_TO DO_:
The response must contain every line of the records that follow, duplicated exactly.

[Data entries]
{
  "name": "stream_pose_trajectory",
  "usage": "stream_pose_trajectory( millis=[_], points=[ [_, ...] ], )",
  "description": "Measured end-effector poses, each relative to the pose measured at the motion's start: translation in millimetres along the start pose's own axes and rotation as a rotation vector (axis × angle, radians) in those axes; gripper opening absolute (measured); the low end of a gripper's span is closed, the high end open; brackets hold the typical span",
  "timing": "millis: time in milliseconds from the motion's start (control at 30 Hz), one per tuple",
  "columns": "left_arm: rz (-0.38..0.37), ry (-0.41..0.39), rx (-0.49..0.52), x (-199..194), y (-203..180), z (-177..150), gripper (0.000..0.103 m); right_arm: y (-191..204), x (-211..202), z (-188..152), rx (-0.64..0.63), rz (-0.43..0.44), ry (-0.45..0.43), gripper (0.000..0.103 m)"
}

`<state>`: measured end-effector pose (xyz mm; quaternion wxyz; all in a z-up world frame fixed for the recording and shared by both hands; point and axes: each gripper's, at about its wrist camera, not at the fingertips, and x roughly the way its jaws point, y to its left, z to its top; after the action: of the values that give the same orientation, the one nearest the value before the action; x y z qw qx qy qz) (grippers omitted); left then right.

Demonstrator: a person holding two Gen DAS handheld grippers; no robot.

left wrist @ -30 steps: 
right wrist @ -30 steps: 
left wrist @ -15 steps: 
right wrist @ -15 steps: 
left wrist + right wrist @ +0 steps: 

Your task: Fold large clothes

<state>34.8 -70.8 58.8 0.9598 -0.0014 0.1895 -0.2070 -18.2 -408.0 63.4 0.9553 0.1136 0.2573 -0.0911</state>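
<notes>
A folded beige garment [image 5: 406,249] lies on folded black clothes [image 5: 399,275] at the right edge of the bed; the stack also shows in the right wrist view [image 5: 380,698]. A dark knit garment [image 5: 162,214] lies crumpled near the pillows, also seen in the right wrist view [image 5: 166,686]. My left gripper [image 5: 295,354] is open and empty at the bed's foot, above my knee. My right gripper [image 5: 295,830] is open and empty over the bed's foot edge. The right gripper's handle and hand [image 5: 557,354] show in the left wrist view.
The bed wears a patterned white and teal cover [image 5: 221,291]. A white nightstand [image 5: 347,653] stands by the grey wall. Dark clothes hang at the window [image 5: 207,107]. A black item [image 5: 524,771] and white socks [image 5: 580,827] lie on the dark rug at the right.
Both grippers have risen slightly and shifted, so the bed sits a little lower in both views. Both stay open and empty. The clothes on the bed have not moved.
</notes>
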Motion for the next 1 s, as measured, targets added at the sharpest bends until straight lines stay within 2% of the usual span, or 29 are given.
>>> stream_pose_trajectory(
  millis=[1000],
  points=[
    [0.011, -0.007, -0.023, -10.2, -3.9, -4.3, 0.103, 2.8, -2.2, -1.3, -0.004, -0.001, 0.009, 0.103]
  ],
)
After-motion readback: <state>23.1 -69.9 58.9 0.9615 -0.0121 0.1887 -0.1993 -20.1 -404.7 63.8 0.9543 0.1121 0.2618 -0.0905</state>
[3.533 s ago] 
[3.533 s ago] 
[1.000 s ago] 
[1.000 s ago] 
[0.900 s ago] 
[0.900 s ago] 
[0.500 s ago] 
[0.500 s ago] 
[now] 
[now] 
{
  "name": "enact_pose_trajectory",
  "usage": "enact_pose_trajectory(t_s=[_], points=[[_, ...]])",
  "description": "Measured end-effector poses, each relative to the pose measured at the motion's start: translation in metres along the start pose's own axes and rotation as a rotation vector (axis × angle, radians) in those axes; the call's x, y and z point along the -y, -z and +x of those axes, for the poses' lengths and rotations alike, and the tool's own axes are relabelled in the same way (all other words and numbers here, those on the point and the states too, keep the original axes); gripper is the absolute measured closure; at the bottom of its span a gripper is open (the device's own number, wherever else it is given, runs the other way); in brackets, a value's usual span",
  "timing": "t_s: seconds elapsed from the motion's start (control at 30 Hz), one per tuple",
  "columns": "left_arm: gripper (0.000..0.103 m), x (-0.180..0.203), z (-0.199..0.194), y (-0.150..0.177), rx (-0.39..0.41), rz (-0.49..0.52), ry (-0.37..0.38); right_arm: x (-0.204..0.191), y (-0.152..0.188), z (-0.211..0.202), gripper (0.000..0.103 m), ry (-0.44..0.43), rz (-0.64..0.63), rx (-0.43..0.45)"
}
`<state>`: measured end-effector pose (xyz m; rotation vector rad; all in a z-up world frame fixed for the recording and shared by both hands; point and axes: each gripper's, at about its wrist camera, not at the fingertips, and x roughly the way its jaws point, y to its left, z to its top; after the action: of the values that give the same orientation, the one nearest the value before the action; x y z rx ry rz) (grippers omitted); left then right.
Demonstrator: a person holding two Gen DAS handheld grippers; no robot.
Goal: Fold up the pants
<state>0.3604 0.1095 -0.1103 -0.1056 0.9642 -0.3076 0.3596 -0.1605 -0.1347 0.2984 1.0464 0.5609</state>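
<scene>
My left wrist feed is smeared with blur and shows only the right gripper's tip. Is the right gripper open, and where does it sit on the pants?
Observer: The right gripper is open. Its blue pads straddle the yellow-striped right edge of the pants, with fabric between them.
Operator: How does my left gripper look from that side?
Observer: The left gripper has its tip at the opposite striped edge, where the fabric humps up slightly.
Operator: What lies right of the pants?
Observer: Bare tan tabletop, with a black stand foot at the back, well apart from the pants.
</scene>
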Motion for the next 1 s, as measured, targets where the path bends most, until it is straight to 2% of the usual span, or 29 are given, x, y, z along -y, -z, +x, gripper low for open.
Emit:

_EXERCISE OUTPUT_:
{
  "name": "stream_pose_trajectory",
  "usage": "stream_pose_trajectory( millis=[_], points=[ [_, ...] ], )",
  "description": "Measured end-effector poses, each relative to the pose measured at the motion's start: translation in millimetres along the start pose's own axes and rotation as a rotation vector (axis × angle, radians) in those axes; gripper opening absolute (measured); the low end of a gripper's span is closed, the high end open; brackets hold the typical span",
  "timing": "millis: time in milliseconds from the motion's start (control at 30 Hz), one per tuple",
  "columns": "left_arm: rz (-0.38..0.37), ry (-0.41..0.39), rx (-0.49..0.52), x (-199..194), y (-203..180), z (-177..150), gripper (0.000..0.103 m); right_arm: y (-191..204), x (-211..202), z (-188..152), rx (-0.64..0.63), rz (-0.43..0.44), ry (-0.45..0.43), gripper (0.000..0.103 m)"
}

`<state>`: measured end-effector pose (xyz mm; quaternion wxyz; all in a z-up world frame fixed for the recording and shared by both hands; point and axes: each gripper's, at about its wrist camera, not at the fingertips, and x roughly the way its jaws point, y to its left, z to its top; after the action: of the values that give the same orientation, the one nearest the value before the action; x y z qw qx qy qz) (grippers omitted); left then right.

Demonstrator: a person holding two Gen DAS handheld grippers; no robot.

left wrist @ -30 steps: 
right wrist @ -30 steps: 
left wrist @ -15 steps: 
right wrist @ -15 steps: 
left wrist + right wrist @ +0 steps: 

Your task: Fold large clothes

<state>34.8 -70.8 58.8 0.9598 -0.0014 0.1895 -0.2070 -18.2 -408.0 63.4 0.9553 0.1136 0.2573 -0.0911</state>
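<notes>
A folded beige garment [image 5: 406,249] lies on folded black clothes [image 5: 399,275] at the right edge of the bed; the stack also shows in the right wrist view [image 5: 380,698]. A dark knit garment [image 5: 162,214] lies crumpled near the pillows, also seen in the right wrist view [image 5: 166,686]. My left gripper [image 5: 295,354] is open and empty at the bed's foot, above my knee. My right gripper [image 5: 295,830] is open and empty over the bed's foot edge. The right gripper's handle and hand [image 5: 557,354] show in the left wrist view.
The bed wears a patterned white and teal cover [image 5: 221,291]. A white nightstand [image 5: 347,653] stands by the grey wall. Dark clothes hang at the window [image 5: 207,107]. A black item [image 5: 524,771] and white socks [image 5: 580,827] lie on the dark rug at the right.
Both grippers have risen slightly and shifted, so the bed sits a little lower in both views. Both stay open and empty. The clothes on the bed have not moved.
</notes>
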Motion for the next 1 s, as measured, targets added at the sharpest bends until straight lines stay within 2% of the usual span, or 29 are given.
>>> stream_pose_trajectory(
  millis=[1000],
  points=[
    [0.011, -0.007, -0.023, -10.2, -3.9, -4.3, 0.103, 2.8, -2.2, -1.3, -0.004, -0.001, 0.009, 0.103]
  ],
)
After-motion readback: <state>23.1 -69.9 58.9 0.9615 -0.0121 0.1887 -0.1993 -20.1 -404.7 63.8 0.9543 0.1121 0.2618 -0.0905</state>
[3.533 s ago] 
[3.533 s ago] 
[1.000 s ago] 
[1.000 s ago] 
[0.900 s ago] 
[0.900 s ago] 
[0.500 s ago] 
[0.500 s ago] 
[now] 
[now] 
{
  "name": "enact_pose_trajectory",
  "usage": "enact_pose_trajectory(t_s=[_], points=[[_, ...]])",
  "description": "Measured end-effector poses, each relative to the pose measured at the motion's start: translation in metres along the start pose's own axes and rotation as a rotation vector (axis × angle, radians) in those axes; the call's x, y and z point along the -y, -z and +x of those axes, for the poses' lengths and rotations alike, and the tool's own axes are relabelled in the same way (all other words and numbers here, those on the point and the states too, keep the original axes); gripper is the absolute measured closure; at the bottom of its span a gripper is open (the device's own number, wherever else it is given, runs the other way); in brackets, a value's usual span",
  "timing": "t_s: seconds elapsed from the motion's start (control at 30 Hz), one per tuple",
  "columns": "left_arm: gripper (0.000..0.103 m), x (-0.180..0.203), z (-0.199..0.194), y (-0.150..0.177), rx (-0.39..0.41), rz (-0.49..0.52), ry (-0.37..0.38); right_arm: x (-0.204..0.191), y (-0.152..0.188), z (-0.211..0.202), gripper (0.000..0.103 m), ry (-0.44..0.43), rz (-0.64..0.63), rx (-0.43..0.45)"
}
`<state>`: measured end-effector pose (xyz m; rotation vector rad; all in a z-up world frame fixed for the recording and shared by both hands; point and axes: each gripper's, at about its wrist camera, not at the fingertips, and x roughly the way its jaws point, y to its left, z to its top; after the action: of the values that give the same orientation, the one nearest the value before the action; x y z rx ry rz) (grippers omitted); left then right.
Demonstrator: a person holding two Gen DAS handheld grippers; no robot.
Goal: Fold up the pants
<state>0.3604 0.1095 -0.1103 -0.1056 0.9642 -0.3076 0.3596 -0.1605 -0.1347 0.2984 1.0464 0.5609</state>
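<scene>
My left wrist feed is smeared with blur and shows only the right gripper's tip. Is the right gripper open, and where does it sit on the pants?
Observer: The right gripper is open. Its blue pads straddle the yellow-striped right edge of the pants, with fabric between them.
Operator: How does my left gripper look from that side?
Observer: The left gripper has its tip at the opposite striped edge, where the fabric humps up slightly.
Operator: What lies right of the pants?
Observer: Bare tan tabletop, with a black stand foot at the back, well apart from the pants.
</scene>
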Motion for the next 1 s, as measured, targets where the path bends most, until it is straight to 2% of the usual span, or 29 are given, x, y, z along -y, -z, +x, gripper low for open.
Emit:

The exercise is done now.